About this task – Copy out exactly, from the entries that follow, the line holding "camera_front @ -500", the line holding "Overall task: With", and all lines between them, but no pictures.

Records for this exercise –
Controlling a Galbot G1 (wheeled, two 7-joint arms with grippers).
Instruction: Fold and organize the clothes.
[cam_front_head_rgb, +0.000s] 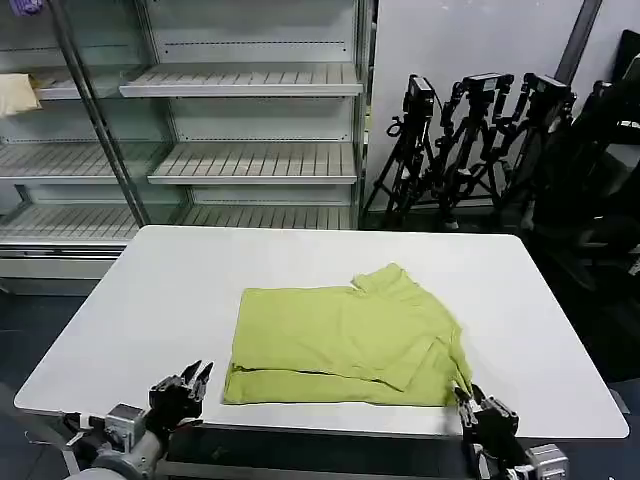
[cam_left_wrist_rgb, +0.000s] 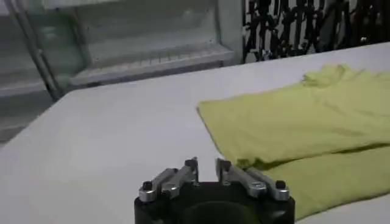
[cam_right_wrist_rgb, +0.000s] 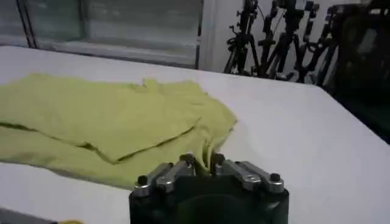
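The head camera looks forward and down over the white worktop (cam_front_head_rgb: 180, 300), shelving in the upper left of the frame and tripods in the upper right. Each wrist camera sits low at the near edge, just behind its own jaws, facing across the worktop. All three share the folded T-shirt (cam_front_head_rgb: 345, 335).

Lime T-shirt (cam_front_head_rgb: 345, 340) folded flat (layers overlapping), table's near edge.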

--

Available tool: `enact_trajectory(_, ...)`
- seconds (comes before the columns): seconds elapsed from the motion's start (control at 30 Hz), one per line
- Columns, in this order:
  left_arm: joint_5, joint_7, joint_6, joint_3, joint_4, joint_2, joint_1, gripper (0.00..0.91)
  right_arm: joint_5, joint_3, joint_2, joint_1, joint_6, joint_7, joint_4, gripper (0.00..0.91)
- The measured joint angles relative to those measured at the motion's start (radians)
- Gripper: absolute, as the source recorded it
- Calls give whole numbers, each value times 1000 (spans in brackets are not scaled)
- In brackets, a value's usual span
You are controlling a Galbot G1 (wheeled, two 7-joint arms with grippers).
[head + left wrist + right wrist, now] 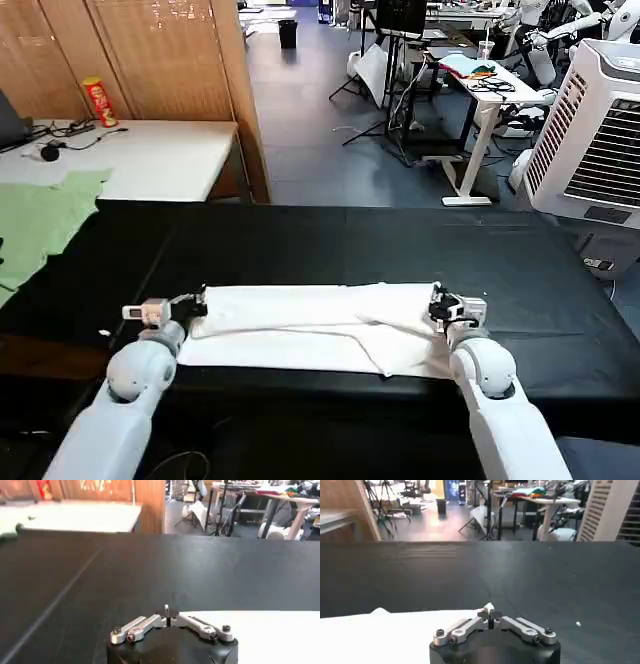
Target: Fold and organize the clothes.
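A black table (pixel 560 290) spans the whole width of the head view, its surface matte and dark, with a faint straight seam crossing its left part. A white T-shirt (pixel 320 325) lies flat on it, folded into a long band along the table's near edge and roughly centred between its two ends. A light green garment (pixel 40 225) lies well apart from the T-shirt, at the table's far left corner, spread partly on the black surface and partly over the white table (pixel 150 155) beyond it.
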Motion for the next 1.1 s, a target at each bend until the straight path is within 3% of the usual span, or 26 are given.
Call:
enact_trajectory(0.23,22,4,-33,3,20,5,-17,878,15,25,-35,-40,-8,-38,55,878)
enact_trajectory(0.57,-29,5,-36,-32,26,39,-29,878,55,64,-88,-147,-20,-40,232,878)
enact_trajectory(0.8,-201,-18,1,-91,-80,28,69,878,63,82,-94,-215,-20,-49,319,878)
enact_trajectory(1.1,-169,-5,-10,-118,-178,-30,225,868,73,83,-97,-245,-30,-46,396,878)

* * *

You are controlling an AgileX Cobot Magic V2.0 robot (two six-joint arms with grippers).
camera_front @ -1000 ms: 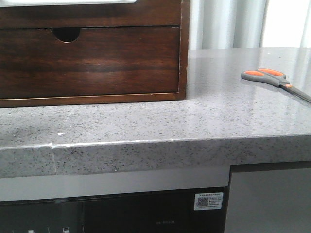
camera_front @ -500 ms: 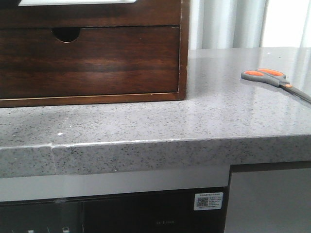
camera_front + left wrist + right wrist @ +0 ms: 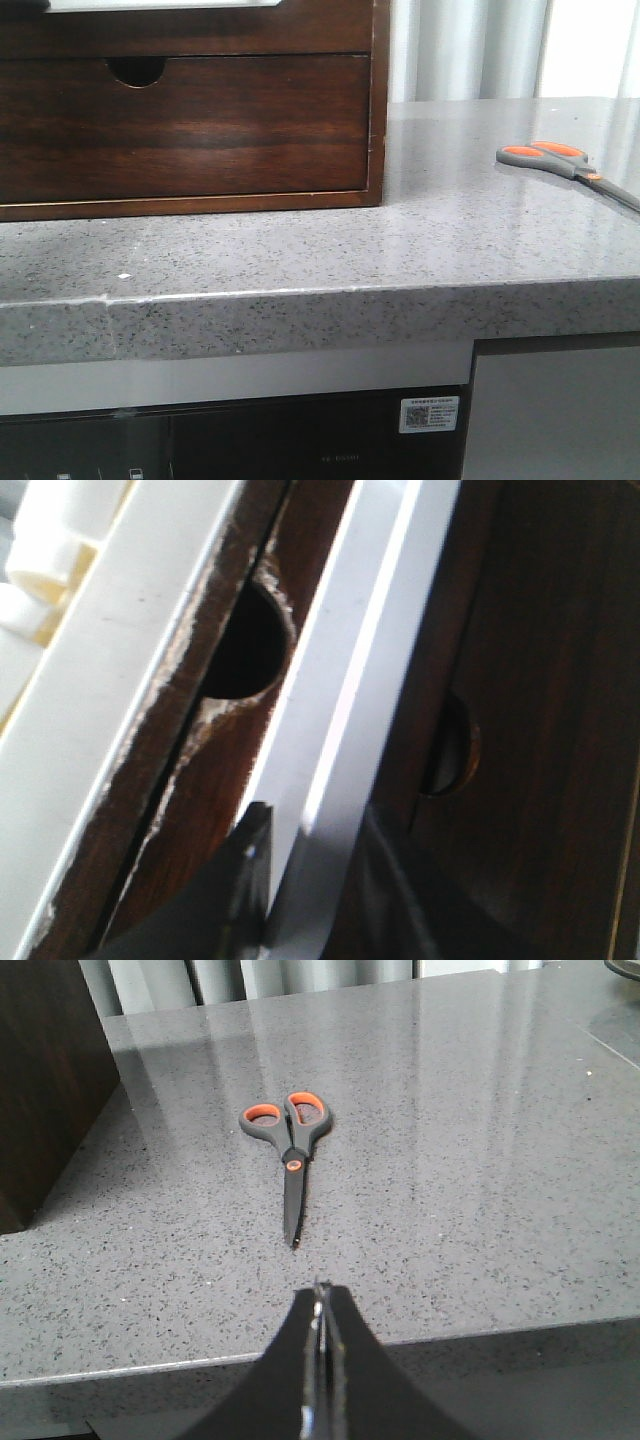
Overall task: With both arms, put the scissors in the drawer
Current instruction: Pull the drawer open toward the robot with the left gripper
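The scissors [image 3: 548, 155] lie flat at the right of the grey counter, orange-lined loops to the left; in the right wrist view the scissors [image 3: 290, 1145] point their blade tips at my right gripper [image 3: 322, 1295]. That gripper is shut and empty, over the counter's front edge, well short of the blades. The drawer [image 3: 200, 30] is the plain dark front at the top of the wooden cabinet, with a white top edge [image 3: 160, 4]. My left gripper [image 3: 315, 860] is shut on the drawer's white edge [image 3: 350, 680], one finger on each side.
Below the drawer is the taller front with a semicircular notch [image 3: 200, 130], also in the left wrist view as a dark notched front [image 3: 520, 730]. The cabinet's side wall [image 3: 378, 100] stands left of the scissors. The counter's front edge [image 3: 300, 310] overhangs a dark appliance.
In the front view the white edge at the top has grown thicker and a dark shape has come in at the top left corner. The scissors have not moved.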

Reply –
camera_front @ -500 ms: 
camera_front + left wrist + right wrist @ +0 ms: 
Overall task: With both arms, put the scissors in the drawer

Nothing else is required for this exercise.